_Exercise instructions_
Pictures stay out of the copy. Retype exactly, and only, the lines from the one containing "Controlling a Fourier" through the end of the listing below.

_Dataset excerpt_

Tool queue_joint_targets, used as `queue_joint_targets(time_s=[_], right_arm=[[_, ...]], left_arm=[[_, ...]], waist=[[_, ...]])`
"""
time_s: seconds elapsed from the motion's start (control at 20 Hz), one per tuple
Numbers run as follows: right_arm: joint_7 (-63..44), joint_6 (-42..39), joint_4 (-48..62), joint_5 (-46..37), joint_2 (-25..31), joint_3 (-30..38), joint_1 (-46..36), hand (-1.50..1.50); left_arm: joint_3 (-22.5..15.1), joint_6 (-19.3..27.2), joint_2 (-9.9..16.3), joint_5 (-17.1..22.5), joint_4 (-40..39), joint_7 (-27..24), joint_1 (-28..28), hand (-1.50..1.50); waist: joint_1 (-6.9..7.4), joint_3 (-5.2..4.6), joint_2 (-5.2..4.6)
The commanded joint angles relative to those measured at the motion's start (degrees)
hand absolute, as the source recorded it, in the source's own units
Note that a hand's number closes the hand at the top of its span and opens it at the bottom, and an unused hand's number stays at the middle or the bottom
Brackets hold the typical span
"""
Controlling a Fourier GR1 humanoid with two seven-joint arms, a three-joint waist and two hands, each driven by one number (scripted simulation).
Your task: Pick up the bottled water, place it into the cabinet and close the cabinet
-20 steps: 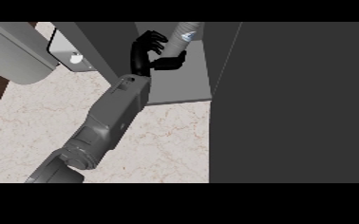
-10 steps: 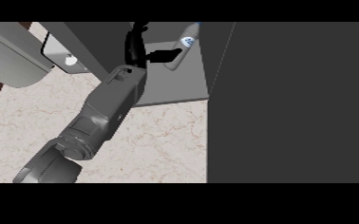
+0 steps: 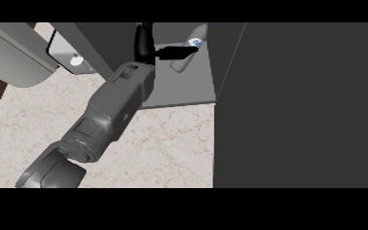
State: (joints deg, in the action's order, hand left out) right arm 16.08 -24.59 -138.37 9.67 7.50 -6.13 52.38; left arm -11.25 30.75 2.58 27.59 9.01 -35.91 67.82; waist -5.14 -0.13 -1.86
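At the top centre of the frame, a hand (image 3: 152, 48) reaches into the open cabinet (image 3: 179, 85), its thumb laid across the bottle (image 3: 188, 53) and its fingers rising out of sight past the upper edge, so the pinch on the bottle shows only in part. The forearm enters from the lower left, which suggests the left arm, though no second hand appears for comparison. The bottle leans inside the cabinet, cap toward the top of the frame and base toward the shelf floor, just beside the dark door (image 3: 287, 102) that fills the right half of the picture. To finish the placing well, the base wants to settle flat on the shelf, clear of the door's edge, before the thumb lets go, and the hand should draw straight back along the forearm's line so the bottle is not knocked over; the door remains to be swung shut. Against the frame half a second ago, the hand sits slightly farther right and the thumb lies more level across the bottle, which tilts a little more. A pale sink (image 3: 25, 53) and the marbled counter (image 3: 165, 141) fill the left.
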Motion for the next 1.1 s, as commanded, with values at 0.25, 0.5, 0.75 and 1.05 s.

_Result of this exercise_
Controlling a Fourier GR1 humanoid with two seven-joint arms, a three-joint waist and two hands, each driven by one number (scripted simulation).
Your task: Pick up the bottled water, place it into the cabinet and close the cabinet
-20 steps: 
-10 steps: 
+0 steps: 
State: (joints deg, in the action's order, hand left out) right arm 16.08 -24.59 -138.37 9.67 7.50 -6.13 52.38; left arm -11.25 30.75 2.58 27.59 9.01 -35.91 67.82; waist -5.14 -0.13 -1.86
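At the top centre of the frame, a hand (image 3: 152, 48) reaches into the open cabinet (image 3: 179, 85), its thumb laid across the bottle (image 3: 188, 53) and its fingers rising out of sight past the upper edge, so the pinch on the bottle shows only in part. The forearm enters from the lower left, which suggests the left arm, though no second hand appears for comparison. The bottle leans inside the cabinet, cap toward the top of the frame and base toward the shelf floor, just beside the dark door (image 3: 287, 102) that fills the right half of the picture. To finish the placing well, the base wants to settle flat on the shelf, clear of the door's edge, before the thumb lets go, and the hand should draw straight back along the forearm's line so the bottle is not knocked over; the door remains to be swung shut. Against the frame half a second ago, the hand sits slightly farther right and the thumb lies more level across the bottle, which tilts a little more. A pale sink (image 3: 25, 53) and the marbled counter (image 3: 165, 141) fill the left.
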Motion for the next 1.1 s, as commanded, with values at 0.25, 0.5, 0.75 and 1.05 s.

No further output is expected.